- [Activity]
Return the data below in full, exactly as it stands.

- [Data block]
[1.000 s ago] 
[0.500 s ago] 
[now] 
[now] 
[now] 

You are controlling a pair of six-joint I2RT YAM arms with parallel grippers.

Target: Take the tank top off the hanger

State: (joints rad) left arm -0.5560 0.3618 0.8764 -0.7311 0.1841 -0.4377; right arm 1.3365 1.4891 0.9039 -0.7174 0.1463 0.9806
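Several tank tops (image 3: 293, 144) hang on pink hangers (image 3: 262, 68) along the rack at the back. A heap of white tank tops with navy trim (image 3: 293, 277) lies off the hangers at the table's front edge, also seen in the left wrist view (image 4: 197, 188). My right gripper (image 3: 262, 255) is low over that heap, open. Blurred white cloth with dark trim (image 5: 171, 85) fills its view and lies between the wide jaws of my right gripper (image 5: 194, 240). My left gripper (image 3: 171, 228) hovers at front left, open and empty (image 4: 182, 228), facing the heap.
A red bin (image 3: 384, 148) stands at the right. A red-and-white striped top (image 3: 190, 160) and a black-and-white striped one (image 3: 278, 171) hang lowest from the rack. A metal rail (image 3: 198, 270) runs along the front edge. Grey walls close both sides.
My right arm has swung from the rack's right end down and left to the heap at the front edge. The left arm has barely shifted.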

- [Response area]
[1.000 s ago] 
[0.500 s ago] 
[now] 
[now] 
[now] 

You are controlling a pair of six-joint I2RT YAM arms with parallel grippers.

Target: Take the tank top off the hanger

State: (joints rad) left arm -0.5560 0.3618 0.8764 -0.7311 0.1841 -0.4377; right arm 1.3365 1.4891 0.9039 -0.7174 0.1463 0.9806
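Several tank tops (image 3: 293, 144) hang on pink hangers (image 3: 262, 68) along the rack at the back. A heap of white tank tops with navy trim (image 3: 293, 277) lies off the hangers at the table's front edge, also seen in the left wrist view (image 4: 197, 188). My right gripper (image 3: 262, 255) is low over that heap, open. Blurred white cloth with dark trim (image 5: 171, 85) fills its view and lies between the wide jaws of my right gripper (image 5: 194, 240). My left gripper (image 3: 171, 228) hovers at front left, open and empty (image 4: 182, 228), facing the heap.
A red bin (image 3: 384, 148) stands at the right. A red-and-white striped top (image 3: 190, 160) and a black-and-white striped one (image 3: 278, 171) hang lowest from the rack. A metal rail (image 3: 198, 270) runs along the front edge. Grey walls close both sides.
My right arm has swung from the rack's right end down and left to the heap at the front edge. The left arm has barely shifted.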

The exercise is done, and no more output is needed.